Your objective:
The line containing "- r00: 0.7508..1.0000" marks the start, and the last line of the records below marks the end. Print that run exactly and nothing else.
--------------------
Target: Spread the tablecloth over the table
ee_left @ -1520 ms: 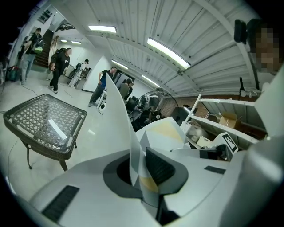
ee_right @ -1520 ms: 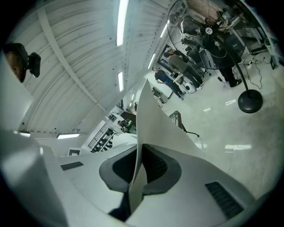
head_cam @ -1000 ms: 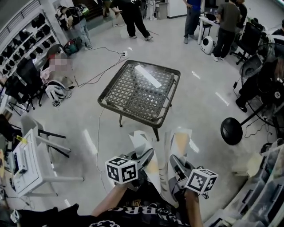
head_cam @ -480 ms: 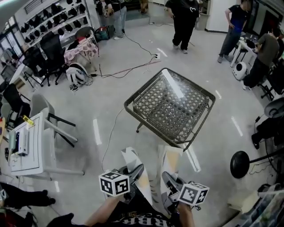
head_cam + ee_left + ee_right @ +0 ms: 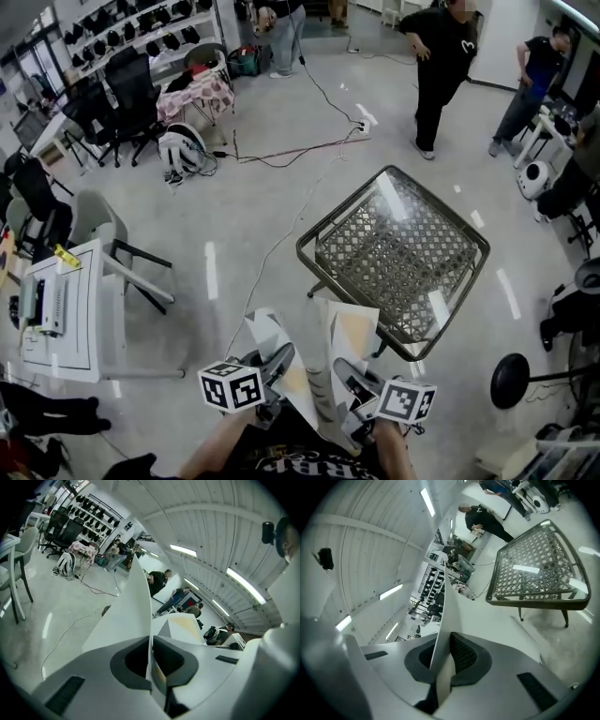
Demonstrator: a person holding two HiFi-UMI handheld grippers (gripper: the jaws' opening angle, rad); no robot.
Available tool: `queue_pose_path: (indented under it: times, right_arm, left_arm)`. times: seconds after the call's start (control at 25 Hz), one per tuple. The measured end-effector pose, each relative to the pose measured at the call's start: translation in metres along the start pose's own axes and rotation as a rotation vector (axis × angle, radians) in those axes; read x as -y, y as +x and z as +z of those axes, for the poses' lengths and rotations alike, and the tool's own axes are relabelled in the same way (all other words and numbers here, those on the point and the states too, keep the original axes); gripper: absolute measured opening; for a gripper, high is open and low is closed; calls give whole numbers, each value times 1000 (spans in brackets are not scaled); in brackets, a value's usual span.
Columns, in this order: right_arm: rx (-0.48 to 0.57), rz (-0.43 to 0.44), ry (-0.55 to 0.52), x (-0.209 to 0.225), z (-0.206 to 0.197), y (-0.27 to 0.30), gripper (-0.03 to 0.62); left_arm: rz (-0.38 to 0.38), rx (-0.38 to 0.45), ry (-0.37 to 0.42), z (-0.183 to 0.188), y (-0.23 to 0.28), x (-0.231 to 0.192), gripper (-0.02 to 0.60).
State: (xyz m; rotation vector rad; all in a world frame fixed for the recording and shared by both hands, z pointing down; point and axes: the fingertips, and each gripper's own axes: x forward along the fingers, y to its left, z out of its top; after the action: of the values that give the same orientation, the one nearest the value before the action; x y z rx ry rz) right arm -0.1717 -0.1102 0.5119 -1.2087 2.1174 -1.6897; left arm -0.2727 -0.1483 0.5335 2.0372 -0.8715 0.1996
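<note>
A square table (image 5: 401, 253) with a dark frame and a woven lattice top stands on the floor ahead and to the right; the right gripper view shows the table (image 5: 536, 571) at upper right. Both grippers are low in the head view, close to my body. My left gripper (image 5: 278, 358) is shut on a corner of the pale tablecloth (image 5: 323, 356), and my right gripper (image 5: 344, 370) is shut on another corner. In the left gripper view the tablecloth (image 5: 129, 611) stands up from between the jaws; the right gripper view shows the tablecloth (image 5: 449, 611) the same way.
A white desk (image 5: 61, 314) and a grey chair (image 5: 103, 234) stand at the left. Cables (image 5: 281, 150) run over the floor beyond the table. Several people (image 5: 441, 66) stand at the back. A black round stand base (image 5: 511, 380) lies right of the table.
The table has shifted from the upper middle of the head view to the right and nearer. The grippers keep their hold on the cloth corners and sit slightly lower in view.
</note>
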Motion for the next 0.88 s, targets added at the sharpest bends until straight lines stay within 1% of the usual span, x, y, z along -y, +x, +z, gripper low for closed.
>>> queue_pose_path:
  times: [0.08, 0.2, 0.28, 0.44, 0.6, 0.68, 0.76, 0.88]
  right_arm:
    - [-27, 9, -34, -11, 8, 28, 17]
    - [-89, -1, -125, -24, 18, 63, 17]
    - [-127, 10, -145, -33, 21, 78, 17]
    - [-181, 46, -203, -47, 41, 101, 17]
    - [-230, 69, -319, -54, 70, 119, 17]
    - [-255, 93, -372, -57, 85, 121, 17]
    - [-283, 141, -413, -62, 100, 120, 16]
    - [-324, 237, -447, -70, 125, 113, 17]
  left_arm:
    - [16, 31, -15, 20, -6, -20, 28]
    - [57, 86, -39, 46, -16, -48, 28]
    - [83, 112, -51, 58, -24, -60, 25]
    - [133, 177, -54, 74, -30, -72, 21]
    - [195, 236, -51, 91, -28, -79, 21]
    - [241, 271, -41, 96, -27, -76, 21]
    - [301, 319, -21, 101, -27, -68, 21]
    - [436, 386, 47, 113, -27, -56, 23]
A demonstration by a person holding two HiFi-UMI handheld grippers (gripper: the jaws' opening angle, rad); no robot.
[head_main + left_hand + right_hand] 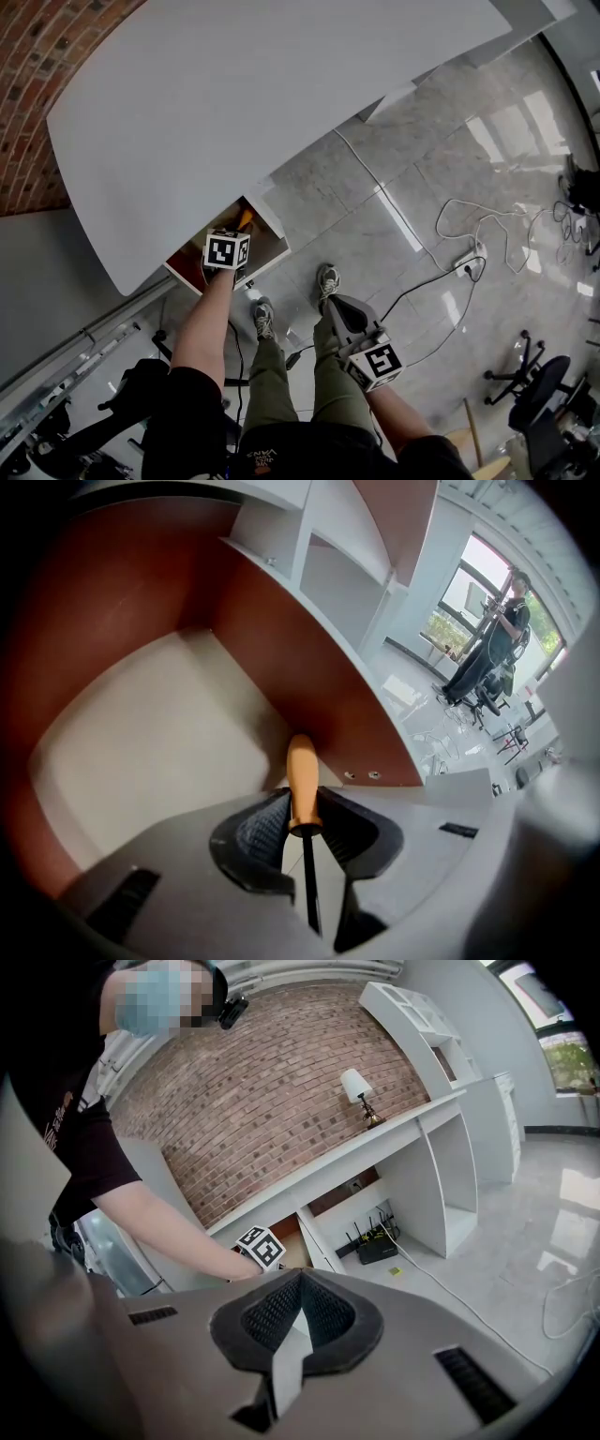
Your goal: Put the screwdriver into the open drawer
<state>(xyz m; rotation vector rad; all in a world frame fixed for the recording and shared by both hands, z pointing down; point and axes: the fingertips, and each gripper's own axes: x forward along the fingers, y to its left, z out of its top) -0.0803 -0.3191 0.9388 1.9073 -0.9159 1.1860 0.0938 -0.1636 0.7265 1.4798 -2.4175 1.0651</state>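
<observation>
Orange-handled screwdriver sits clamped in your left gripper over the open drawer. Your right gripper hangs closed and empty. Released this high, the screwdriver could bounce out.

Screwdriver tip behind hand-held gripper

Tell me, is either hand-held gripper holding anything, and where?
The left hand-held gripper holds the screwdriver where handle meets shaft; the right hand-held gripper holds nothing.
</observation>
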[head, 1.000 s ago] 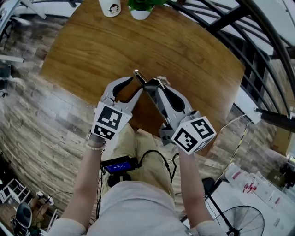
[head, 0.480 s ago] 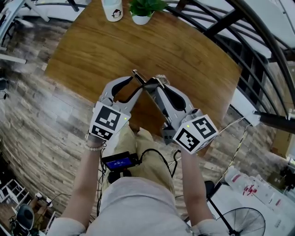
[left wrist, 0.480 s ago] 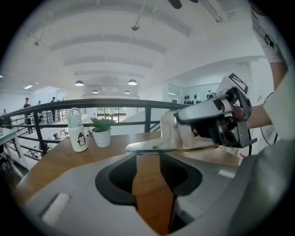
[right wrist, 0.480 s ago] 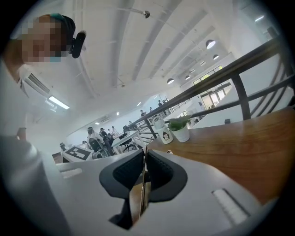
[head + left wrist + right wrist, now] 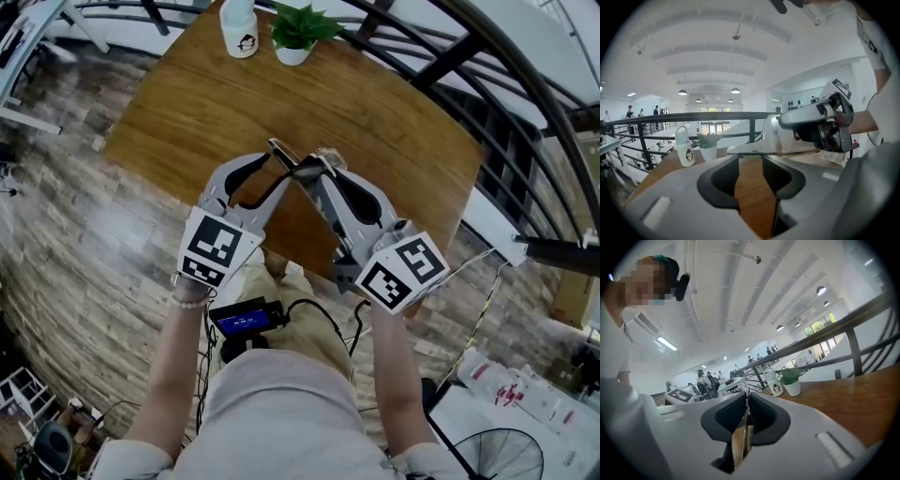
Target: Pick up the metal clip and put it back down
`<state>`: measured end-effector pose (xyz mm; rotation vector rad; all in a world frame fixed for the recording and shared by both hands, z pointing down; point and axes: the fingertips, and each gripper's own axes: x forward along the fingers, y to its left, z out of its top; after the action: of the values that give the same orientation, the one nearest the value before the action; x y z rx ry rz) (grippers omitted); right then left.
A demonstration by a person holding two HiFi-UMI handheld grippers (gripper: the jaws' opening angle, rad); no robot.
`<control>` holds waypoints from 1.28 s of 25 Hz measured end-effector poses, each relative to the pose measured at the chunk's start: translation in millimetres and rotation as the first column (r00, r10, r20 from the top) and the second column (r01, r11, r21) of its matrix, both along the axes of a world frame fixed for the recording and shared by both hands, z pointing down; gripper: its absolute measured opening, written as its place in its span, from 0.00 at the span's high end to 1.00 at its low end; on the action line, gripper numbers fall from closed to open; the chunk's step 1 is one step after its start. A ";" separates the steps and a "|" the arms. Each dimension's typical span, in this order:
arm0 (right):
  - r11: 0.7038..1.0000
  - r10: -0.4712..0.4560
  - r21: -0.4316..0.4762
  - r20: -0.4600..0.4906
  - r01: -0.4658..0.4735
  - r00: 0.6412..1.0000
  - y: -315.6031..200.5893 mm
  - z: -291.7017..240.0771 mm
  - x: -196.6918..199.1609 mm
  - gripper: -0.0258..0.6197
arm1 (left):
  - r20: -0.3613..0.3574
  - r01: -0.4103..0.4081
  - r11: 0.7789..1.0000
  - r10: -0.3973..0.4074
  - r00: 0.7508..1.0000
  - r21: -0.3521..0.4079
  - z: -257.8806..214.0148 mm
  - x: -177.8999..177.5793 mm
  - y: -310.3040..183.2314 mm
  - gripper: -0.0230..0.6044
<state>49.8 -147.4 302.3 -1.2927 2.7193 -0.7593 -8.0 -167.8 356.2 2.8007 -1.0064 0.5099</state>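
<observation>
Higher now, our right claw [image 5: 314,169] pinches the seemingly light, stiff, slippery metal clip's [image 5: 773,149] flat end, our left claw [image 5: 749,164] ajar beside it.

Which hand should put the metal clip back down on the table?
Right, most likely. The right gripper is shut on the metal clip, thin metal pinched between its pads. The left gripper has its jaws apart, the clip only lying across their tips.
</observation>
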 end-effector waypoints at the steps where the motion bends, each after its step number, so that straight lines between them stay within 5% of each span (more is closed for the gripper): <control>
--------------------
Response to the exercise:
  - r00: 0.7508..1.0000
  - r21: -0.3521..0.4079
  - z: -257.8806..214.0148 mm
  - x: -177.8999..177.5793 mm
  - y: -310.3040..183.2314 mm
  - gripper: -0.0230..0.6044
<state>49.8 -147.4 302.3 -1.2927 2.7193 -0.7593 -8.0 -167.8 356.2 2.8007 -1.0064 0.5099</state>
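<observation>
Higher now, our right claw [image 5: 314,169] pinches the seemingly light, stiff, slippery metal clip's [image 5: 773,149] flat end, our left claw [image 5: 749,164] ajar beside it.

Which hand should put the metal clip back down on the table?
Right, most likely. The right gripper is shut on the metal clip, thin metal pinched between its pads. The left gripper has its jaws apart, the clip only lying across their tips.
</observation>
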 end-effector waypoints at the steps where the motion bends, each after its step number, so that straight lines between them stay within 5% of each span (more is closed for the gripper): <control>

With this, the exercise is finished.